## Brief
From the first record to the last, write each one out again exactly.

## Source material
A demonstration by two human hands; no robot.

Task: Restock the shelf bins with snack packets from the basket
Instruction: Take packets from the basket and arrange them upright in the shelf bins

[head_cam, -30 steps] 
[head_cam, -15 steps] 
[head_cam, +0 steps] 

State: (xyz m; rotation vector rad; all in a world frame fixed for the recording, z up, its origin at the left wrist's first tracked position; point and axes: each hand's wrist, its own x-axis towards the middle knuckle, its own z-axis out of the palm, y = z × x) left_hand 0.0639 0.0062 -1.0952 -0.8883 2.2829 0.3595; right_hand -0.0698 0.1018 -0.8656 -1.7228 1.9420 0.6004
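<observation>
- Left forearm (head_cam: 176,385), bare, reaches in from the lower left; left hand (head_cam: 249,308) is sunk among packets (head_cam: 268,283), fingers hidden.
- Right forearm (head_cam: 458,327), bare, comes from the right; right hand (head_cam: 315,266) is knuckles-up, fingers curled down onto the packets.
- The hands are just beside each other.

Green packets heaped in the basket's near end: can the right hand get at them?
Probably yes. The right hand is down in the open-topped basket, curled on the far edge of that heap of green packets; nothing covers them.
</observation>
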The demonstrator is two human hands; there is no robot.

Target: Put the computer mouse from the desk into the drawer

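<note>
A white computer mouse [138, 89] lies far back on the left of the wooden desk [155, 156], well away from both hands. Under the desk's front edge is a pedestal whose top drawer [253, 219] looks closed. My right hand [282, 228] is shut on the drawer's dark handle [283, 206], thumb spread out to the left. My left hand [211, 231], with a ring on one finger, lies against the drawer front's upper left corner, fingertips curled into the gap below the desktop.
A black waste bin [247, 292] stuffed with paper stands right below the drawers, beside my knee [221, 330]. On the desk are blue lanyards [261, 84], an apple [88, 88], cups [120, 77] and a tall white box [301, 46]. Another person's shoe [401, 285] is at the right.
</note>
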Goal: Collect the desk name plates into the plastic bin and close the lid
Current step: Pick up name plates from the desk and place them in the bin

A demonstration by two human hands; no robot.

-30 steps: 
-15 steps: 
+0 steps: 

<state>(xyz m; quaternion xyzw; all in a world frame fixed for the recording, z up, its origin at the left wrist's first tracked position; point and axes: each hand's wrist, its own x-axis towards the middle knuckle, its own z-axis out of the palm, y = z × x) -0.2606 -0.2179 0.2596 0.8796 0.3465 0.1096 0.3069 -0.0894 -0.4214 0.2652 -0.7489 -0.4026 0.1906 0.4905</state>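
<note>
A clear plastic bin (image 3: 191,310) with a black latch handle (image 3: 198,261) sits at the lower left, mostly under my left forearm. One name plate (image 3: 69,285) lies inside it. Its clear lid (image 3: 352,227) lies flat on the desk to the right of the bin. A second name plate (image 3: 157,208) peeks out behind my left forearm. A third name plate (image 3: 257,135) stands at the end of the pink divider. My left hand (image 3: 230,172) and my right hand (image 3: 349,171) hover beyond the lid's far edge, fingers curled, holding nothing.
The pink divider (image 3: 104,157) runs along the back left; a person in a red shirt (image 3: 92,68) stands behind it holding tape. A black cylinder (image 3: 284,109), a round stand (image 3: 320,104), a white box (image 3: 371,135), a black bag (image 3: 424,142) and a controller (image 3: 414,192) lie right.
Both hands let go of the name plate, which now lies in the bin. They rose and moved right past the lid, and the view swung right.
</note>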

## Result of the exercise
A demonstration by two human hands; no robot.

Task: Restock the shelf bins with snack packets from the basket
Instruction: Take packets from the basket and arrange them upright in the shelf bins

[head_cam, -30 steps] 
[head_cam, -15 steps] 
[head_cam, +0 steps] 

State: (xyz m; rotation vector rad; all in a world frame fixed for the recording, z up, its origin at the left wrist's first tracked position; point and axes: each hand's wrist, its own x-axis towards the middle knuckle, its own z-axis out of the palm, y = z × x) left_hand 0.0639 0.0062 -1.0952 -0.8883 2.2829 0.3595; right_hand -0.0698 0.1018 -0.8656 -1.7228 1.9420 0.6004
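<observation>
- Left forearm (head_cam: 176,385), bare, reaches in from the lower left; left hand (head_cam: 249,308) is sunk among packets (head_cam: 268,283), fingers hidden.
- Right forearm (head_cam: 458,327), bare, comes from the right; right hand (head_cam: 315,266) is knuckles-up, fingers curled down onto the packets.
- The hands are just beside each other.

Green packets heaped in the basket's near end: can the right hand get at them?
Probably yes. The right hand is down in the open-topped basket, curled on the far edge of that heap of green packets; nothing covers them.
</observation>
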The demonstrator is two human hands; there is no robot.

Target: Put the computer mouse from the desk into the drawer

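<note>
A white computer mouse [138, 89] lies far back on the left of the wooden desk [155, 156], well away from both hands. Under the desk's front edge is a pedestal whose top drawer [253, 219] looks closed. My right hand [282, 228] is shut on the drawer's dark handle [283, 206], thumb spread out to the left. My left hand [211, 231], with a ring on one finger, lies against the drawer front's upper left corner, fingertips curled into the gap below the desktop.
A black waste bin [247, 292] stuffed with paper stands right below the drawers, beside my knee [221, 330]. On the desk are blue lanyards [261, 84], an apple [88, 88], cups [120, 77] and a tall white box [301, 46]. Another person's shoe [401, 285] is at the right.
</note>
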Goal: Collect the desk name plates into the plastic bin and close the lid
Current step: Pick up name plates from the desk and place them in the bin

A demonstration by two human hands; no robot.

-30 steps: 
-15 steps: 
+0 steps: 

<state>(xyz m; quaternion xyzw; all in a world frame fixed for the recording, z up, its origin at the left wrist's first tracked position; point and axes: each hand's wrist, its own x-axis towards the middle knuckle, its own z-axis out of the palm, y = z × x) -0.2606 -0.2179 0.2596 0.8796 0.3465 0.1096 0.3069 -0.0894 -0.4214 0.2652 -0.7489 -0.4026 0.1906 0.4905</state>
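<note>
A clear plastic bin (image 3: 191,310) with a black latch handle (image 3: 198,261) sits at the lower left, mostly under my left forearm. One name plate (image 3: 69,285) lies inside it. Its clear lid (image 3: 352,227) lies flat on the desk to the right of the bin. A second name plate (image 3: 157,208) peeks out behind my left forearm. A third name plate (image 3: 257,135) stands at the end of the pink divider. My left hand (image 3: 230,172) and my right hand (image 3: 349,171) hover beyond the lid's far edge, fingers curled, holding nothing.
The pink divider (image 3: 104,157) runs along the back left; a person in a red shirt (image 3: 92,68) stands behind it holding tape. A black cylinder (image 3: 284,109), a round stand (image 3: 320,104), a white box (image 3: 371,135), a black bag (image 3: 424,142) and a controller (image 3: 414,192) lie right.
Both hands let go of the name plate, which now lies in the bin. They rose and moved right past the lid, and the view swung right.
</note>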

What the answer needed to say has been said.